La Russie intensifie ses manœuvres militaires en mer d’Okhotsk
Ce jeudi 20 août 2026, la Russie a relancé ses manœuvres militaires en mer d’Okhotsk, marquées par des tirs de missiles. Ces exercices, qui mobilisent 13 000 soldats ainsi que des sous-marins, avaient débuté le 4 août et devaient initialement se conclure le 12 août. Cette reprise inattendue des opérations semble être une provocation de la part de Moscou, visant à afficher sa détermination militaire face au refus du Japon de céder.
Une visite controversée sur l’île d’Etorofu
Cette démonstration de force survient une semaine après la visite du président russe sur l’île d’Etorofu, un territoire que le Japon revendique avec insistance. L’exécutif nippon, n’ayant pas autorisé cette visite d’État, a réagi immédiatement en convoquant l’ambassadeur russe à Tokyo, Nikolaï Nozdrev, pour obtenir des explications.
Riposte diplomatique et tensions croissantes
La réaction de Moscou a été rapide, entraînant une riposte diplomatique sur le sol russe. Le ministre des Affaires étrangères, Sergueï Lavrov, a convoqué l’ambassadeur japonais, Muto Akira, pour exprimer son mécontentement face aux déclarations de la Première ministre Takaichi Sanae. Après un refus initial dû à un déplacement, le diplomate nippon s’est finalement présenté au ministère pour un entretien de 30 minutes qui s’est déroulé dans une atmosphère glaciale, sans commentaire à sa sortie.
Affirmation des souverainetés
Bien que l’ambassade du Japon ait réaffirmé sa souveraineté sur l’archipel dans un communiqué, la diplomatie russe a réagi en soulignant «l’inviolabilité» de ses territoires, tout en se déclarant prête à prendre des «mesures appropriées» face aux positions japonaises.
Un contentieux territorial historique
Le cœur du conflit repose sur l’archipel des îles Kouriles, désigné par le Japon comme les «Territoires du Nord», composé d’Etorofu, Kunashiri, Habomai et Shikotan. Bien que le traité russo-nippon de 1855 ait reconnu la souveraineté du Japon, l’URSS a pris possession de ces îles le 28 août 1945, profitant de la capitulation japonaise à la fin de la Seconde Guerre mondiale. Ce litige a empêché la signature d’un traité de paix officiel entre les deux nations.
Perspectives de négociations et enjeux stratégiques
Alors que les négociations ont longtemps stagné, la Chine ayant supplanté le Japon comme partenaire économique privilégié de la Russie, une avancée avait été envisagée en 2018 entre Vladimir Poutine et Shinzo Abe.

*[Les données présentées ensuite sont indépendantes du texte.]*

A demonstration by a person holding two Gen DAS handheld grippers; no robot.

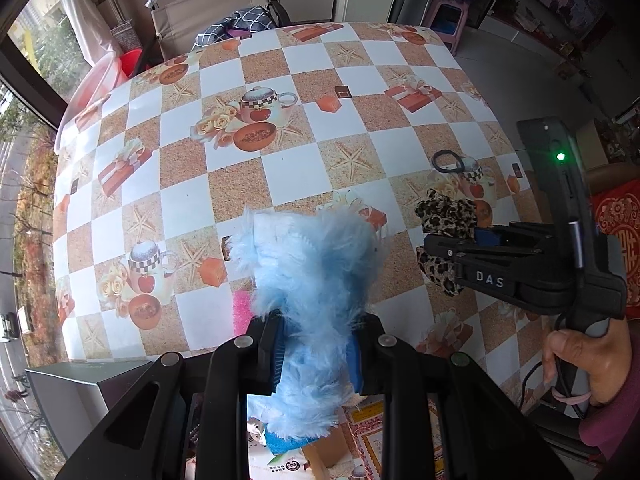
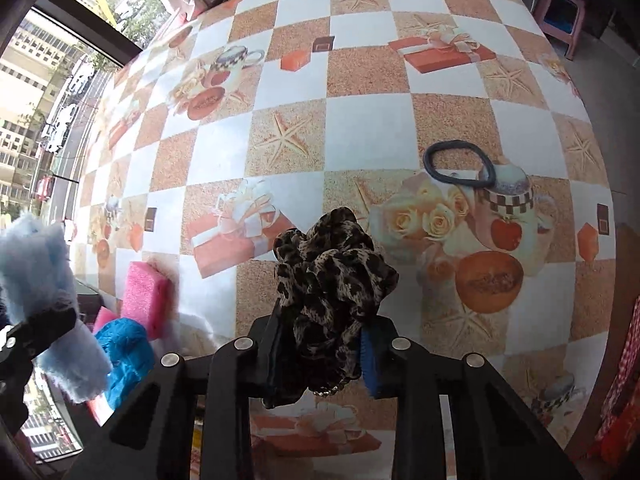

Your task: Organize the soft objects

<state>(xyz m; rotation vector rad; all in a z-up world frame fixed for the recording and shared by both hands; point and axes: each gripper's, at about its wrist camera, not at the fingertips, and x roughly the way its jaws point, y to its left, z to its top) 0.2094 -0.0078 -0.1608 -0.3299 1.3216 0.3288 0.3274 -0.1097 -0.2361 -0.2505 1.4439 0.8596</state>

Moscou avait proposé la restitution des deux plus petites îles, Habomai et Shikotan, en échange de la signature d’un traité de paix. Le Japon a rejeté cette offre, refusant de reconnaître la présence russe sur les îles majeures d’Etorofu et de Kunashiri. Cette proposition faisait écho à la déclaration soviéto-japonaise de 1956, qui envisageait la restitution de Habomai et Shikotan après la conclusion d’un traité de paix.
Pour la Russie, l’enjeu territorial est de nature stratégique. L’île de Kunashiri verrouille l’accès au détroit menant à l’île principale de Hokkaido, et la céder compromettrait l’accès rapide de la marine russe au Pacifique, rendant cette voie dépendante des décisions japonaises. Par ailleurs, Moscou renforce sa position grâce aux bases militaires déjà établies sur Etorofu et Kunashiri. En réaffirmant sa souveraineté, le Kremlin cherche également à punir le Japon pour son soutien à l’Ukraine et à projeter l’image d’une puissance eurasiatique active sur tous les fronts océaniques.
Des déclarations marquantes de Poutine
Cette position a été clairement exprimée par Vladimir Poutine. En 2016, lors d’une interview avec Shinzo Abe, il avait déclaré : «Nous pensons n’avoir aucun problème territorial. C’est seulement le Japon qui pense avoir un problème territorial avec la Russie.» Puis, au forum de Valdaï en 2018, il avait reconnu l’impasse : «Notre conflit territorial avec le Japon remonte à 70 ans, nous n’avons pas l’air de pouvoir trouver une solution, de sortir de cette impasse.»
Une escalade militaire préoccupante
Alors que le ministère japonais des Affaires étrangères est en état d’alerte maximale, l’escalade militaire en mer d’Okhotsk soulève des inquiétudes. Ces récents événements pourraient constituer le premier chapitre d’un affrontement plus vaste, plongeant la région dans une incertitude croissante.